Collected material:
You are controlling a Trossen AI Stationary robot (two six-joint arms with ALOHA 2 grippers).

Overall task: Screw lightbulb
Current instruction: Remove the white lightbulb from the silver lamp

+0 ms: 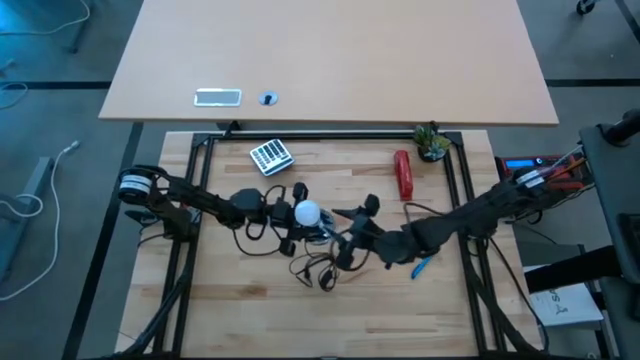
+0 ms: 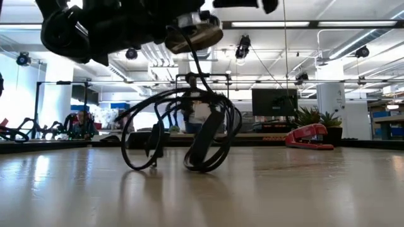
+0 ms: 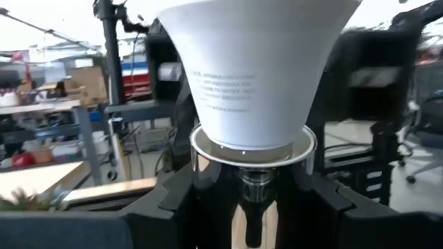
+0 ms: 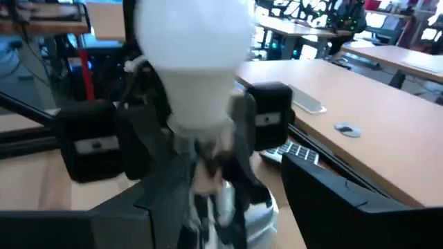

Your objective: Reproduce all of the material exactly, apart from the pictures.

Your response:
You are controlling a Trossen AI Stationary robot (two six-joint arms with ALOHA 2 grippers).

Overall task: Screw lightbulb
Current instruction: Remove the white lightbulb from the silver lamp

+0 ms: 
+0 ms: 
+0 ms: 
+0 ms: 

At this stage, the exercise is finished.